Objective:
To discuss the integration of in-office laser procedures, particularly YAG capsulotomy, into optometric practice as presented by Nicholas R. Green, OD, MPH, FAAO, at Optometry’s Meeting 2026.
Approach:
- Approximately half of cataract patients may require YAG capsulotomy.
- Indications for YAG capsulotomy include symptomatic vision loss, glare, refractive shifts in pseudoaccommodating intraocular lenses, and obscured retinal views.
- Contraindications include cystoid macular edema, high risk of retinal detachment, calcified intraocular lenses, and ongoing anti-VEGF therapy.
- Patient selection is crucial for procedural success.
- The article does not provide specific data on the success rates of YAG capsulotomy.
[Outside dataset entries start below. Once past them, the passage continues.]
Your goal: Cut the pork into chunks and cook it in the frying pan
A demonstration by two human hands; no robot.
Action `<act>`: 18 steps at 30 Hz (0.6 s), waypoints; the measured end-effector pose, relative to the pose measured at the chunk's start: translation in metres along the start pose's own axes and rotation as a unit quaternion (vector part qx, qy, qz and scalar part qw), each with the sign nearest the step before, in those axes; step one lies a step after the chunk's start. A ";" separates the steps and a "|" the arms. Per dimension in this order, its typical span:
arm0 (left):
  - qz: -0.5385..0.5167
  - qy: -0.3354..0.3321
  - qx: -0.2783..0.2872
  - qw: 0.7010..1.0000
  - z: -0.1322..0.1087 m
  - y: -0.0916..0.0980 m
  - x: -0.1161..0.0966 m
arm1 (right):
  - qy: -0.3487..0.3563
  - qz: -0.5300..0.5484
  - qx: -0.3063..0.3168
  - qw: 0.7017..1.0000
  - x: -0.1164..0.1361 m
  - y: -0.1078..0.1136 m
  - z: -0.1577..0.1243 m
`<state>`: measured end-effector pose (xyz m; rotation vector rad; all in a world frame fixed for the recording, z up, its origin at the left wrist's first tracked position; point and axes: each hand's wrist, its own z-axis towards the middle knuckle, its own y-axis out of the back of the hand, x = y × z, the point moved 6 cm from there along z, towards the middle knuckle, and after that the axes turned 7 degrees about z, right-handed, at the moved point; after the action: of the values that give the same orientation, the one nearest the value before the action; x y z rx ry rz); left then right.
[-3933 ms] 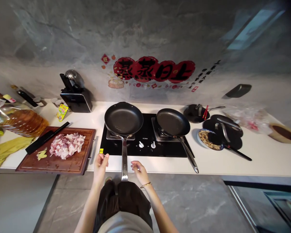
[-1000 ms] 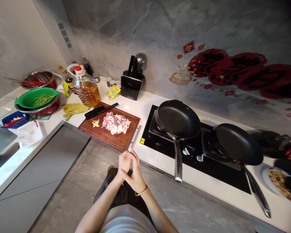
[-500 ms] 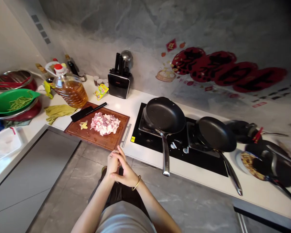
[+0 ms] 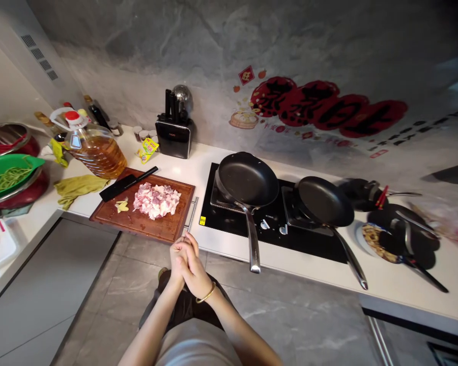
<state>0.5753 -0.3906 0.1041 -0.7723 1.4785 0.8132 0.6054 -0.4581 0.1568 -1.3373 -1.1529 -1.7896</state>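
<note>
My left hand [image 4: 177,259] and my right hand [image 4: 194,270] are clasped together in front of my body, below the counter's front edge, with nothing visible in them. My right wrist wears a gold bangle. Just above the hands lies a wooden cutting board [image 4: 168,231] with a pile of diced raw meat [image 4: 155,200], a few ginger slices [image 4: 121,206] and a black cleaver [image 4: 126,183]. To the right, two black frying pans [image 4: 247,179] [image 4: 324,201] sit on a black gas hob [image 4: 309,244], handles pointing toward me.
A big oil bottle [image 4: 95,151], yellow cloth [image 4: 74,186] and knife block [image 4: 174,133] stand behind the board. Green colander with beans [image 4: 8,170] and metal bowls sit at the left. Dark plates, a ladle and a food dish [image 4: 374,236] crowd the right counter.
The view has swung back to the right, so the hob sits more centred. My hands, apart by the pan handle earlier, stay clasped together and have shifted only slightly.
</note>
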 end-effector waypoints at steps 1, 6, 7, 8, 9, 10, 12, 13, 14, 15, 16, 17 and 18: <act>-0.003 0.009 0.009 1.000 -0.002 -0.001 -0.002 | 0.000 0.001 0.001 1.000 -0.001 0.002 -0.001; 0.038 0.033 0.011 0.999 -0.007 -0.002 -0.012 | 0.005 0.015 0.023 1.000 -0.006 0.007 -0.003; 0.054 0.039 0.005 0.998 -0.007 -0.001 -0.013 | 0.007 0.019 0.028 0.999 -0.007 0.008 -0.003; 0.069 0.046 0.004 0.997 -0.007 0.000 -0.013 | 0.009 0.023 0.033 0.999 -0.007 0.009 -0.003; 0.081 0.053 0.004 0.995 -0.007 0.001 -0.013 | 0.011 0.028 0.038 0.999 -0.008 0.010 -0.003; 0.090 0.060 0.005 0.994 -0.007 0.002 -0.014 | 0.011 0.034 0.043 0.998 -0.008 0.011 -0.003; 0.095 0.073 0.012 0.993 -0.007 0.003 -0.014 | 0.011 0.045 0.054 0.998 -0.008 0.013 -0.003; 0.092 0.081 0.014 0.992 -0.007 0.003 -0.014 | 0.011 0.048 0.057 0.997 -0.009 0.013 -0.004; 0.085 0.090 0.014 0.992 -0.008 0.003 -0.014 | 0.011 0.051 0.060 0.997 -0.009 0.014 -0.005; 0.078 0.099 0.014 0.992 -0.009 0.003 -0.014 | 0.011 0.052 0.061 0.997 -0.009 0.014 -0.005; 0.072 0.107 0.015 0.992 -0.010 0.003 -0.013 | 0.012 0.053 0.061 0.997 -0.010 0.015 -0.006; 0.069 0.111 0.016 0.991 -0.011 0.003 -0.013 | 0.013 0.053 0.060 0.997 -0.010 0.015 -0.007; 0.070 0.113 0.018 0.991 -0.012 0.003 -0.013 | 0.015 0.053 0.059 0.997 -0.010 0.015 -0.007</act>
<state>0.5674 -0.3994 0.1172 -0.7589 1.7615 0.8226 0.6182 -0.4714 0.1503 -1.2754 -1.1325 -1.6345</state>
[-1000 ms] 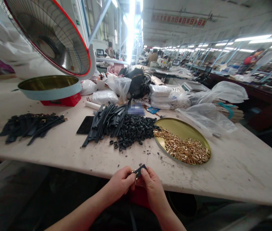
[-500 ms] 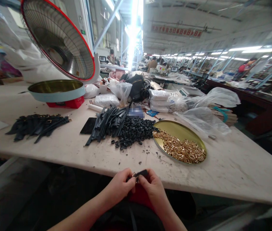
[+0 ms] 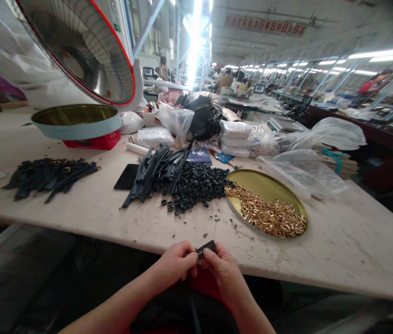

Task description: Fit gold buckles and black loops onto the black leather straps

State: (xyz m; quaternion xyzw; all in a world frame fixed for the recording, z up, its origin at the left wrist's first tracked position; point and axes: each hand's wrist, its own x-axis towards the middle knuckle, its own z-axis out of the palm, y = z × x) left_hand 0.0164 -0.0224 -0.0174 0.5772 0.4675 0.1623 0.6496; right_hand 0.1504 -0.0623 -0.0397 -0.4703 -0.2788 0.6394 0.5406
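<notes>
Just off the table's front edge, both hands meet over a short black strap (image 3: pixel 206 249). My right hand (image 3: pixel 221 264) pinches the strap between thumb and fingers. My left hand (image 3: pixel 181 260) is closed at the strap's other end, where a small gold buckle (image 3: pixel 196 251) partly shows between the fingers. Beyond the hands lies a heap of black strap loops (image 3: pixel 199 185), with long black straps (image 3: pixel 161 171) piled beside it. Gold buckles (image 3: pixel 273 215) fill the lower part of a round gold tray (image 3: pixel 280 183) to the right. At far left are black straps with gold buckles (image 3: pixel 53 176).
A red-rimmed heater (image 3: pixel 81 51) stands at the back left behind a round tin (image 3: pixel 78 127) on a red box (image 3: pixel 93 140). Plastic bags (image 3: pixel 304 171) and white packets (image 3: pixel 234 138) line the back. A dark flat tablet (image 3: pixel 126 177) touches the strap pile.
The view has shifted slightly. The strap between my hands is turned a little and more of its flat side shows; my fingers have moved slightly along it.
</notes>
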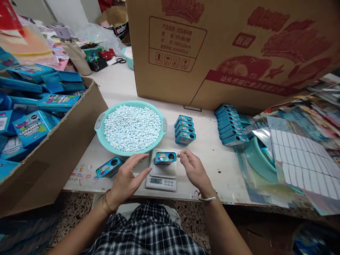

- No detailed information on the long-term outcomes of the described techniques.
Key Findings:
Interpretation:
Staying informed about evolving technologies and best practices is essential for optometrists performing laser procedures.
Limitations:
Conclusion:
Optometrists should remain updated on best practices and emerging technologies in laser procedures.
Sources:
This content is an AI-generated, fully rewritten summary based on a published scholarly article. It does not reproduce the original text and is not a substitute for the original publication. Readers are encouraged to consult the source for full context, data, and methodology.